Work request: Copy out exactly the lines spanning the line with "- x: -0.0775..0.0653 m" to the line with "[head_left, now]", inclusive, from the data underneath, with no pictures.

+++++

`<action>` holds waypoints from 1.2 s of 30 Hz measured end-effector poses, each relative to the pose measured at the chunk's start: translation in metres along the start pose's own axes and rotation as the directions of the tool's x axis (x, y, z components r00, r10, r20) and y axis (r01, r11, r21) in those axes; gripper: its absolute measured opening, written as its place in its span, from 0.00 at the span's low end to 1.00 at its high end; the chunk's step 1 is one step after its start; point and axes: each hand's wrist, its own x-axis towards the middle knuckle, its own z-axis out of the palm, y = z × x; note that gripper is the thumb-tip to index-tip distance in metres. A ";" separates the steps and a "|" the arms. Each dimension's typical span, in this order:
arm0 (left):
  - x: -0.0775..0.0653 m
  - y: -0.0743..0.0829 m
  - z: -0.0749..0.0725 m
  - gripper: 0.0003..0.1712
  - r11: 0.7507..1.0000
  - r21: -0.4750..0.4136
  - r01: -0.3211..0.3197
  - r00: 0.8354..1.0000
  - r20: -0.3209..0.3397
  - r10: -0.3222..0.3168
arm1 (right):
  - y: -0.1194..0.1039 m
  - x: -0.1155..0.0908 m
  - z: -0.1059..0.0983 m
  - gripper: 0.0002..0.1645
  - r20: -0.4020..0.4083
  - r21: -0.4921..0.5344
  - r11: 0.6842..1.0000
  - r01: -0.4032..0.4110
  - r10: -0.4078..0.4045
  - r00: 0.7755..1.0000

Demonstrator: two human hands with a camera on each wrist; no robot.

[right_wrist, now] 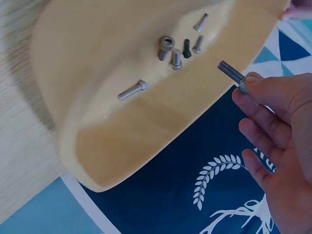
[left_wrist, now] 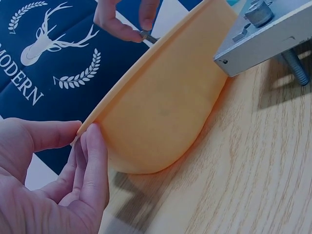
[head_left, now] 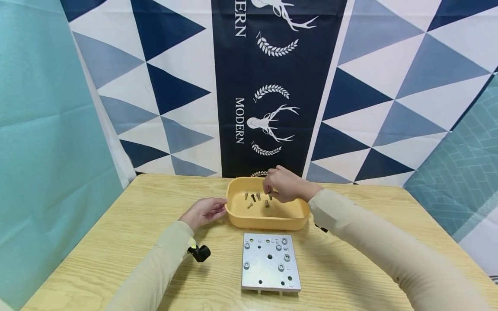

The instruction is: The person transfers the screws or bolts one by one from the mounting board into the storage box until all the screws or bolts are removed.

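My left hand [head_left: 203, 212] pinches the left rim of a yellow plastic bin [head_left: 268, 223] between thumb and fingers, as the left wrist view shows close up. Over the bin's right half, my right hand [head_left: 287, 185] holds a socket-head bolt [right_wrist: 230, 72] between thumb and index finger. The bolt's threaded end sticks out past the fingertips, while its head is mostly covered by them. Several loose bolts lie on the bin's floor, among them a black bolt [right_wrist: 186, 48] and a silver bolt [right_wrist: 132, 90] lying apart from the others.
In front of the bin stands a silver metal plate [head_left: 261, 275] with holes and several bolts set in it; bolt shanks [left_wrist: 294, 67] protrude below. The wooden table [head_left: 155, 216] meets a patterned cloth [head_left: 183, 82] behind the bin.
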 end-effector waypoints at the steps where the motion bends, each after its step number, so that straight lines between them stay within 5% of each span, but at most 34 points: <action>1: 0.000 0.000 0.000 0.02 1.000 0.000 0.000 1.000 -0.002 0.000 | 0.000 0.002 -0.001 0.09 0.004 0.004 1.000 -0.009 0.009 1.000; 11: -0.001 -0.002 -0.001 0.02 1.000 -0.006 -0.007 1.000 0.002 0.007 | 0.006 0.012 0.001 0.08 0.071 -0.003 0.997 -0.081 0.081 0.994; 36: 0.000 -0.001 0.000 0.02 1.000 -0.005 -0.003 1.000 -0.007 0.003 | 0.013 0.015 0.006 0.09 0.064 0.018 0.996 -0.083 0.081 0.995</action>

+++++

Answer space:
  - x: -0.0775..0.0653 m
  - y: -0.0743..0.0829 m
  - z: -0.0749..0.0725 m
  - gripper: 0.0003..0.1712
  - r11: 0.7507..1.0000
  - r21: -0.4750..0.4136
  - r01: -0.3211..0.3197
  - r00: 0.8354..1.0000
  - r20: -0.3209..0.3397
  - r10: -0.3222..0.3168
arm1 (right):
  - y: -0.1194..0.1039 m
  - x: -0.1155..0.0908 m
  - z: -0.1059..0.0983 m
  - gripper: 0.0002..0.1645
  - r20: -0.4020..0.4083
  - r21: -0.4921..0.5344
  - r11: 0.6842..1.0000
  - r01: -0.4032..0.4110
  - r10: -0.4078..0.4045
  - r00: 0.7755..1.0000

Demonstrator: two human hands with a camera on each wrist; no robot.

[right_wrist, now] 
[left_wrist, now] 
[head_left, now] 

No more output is needed for this exercise.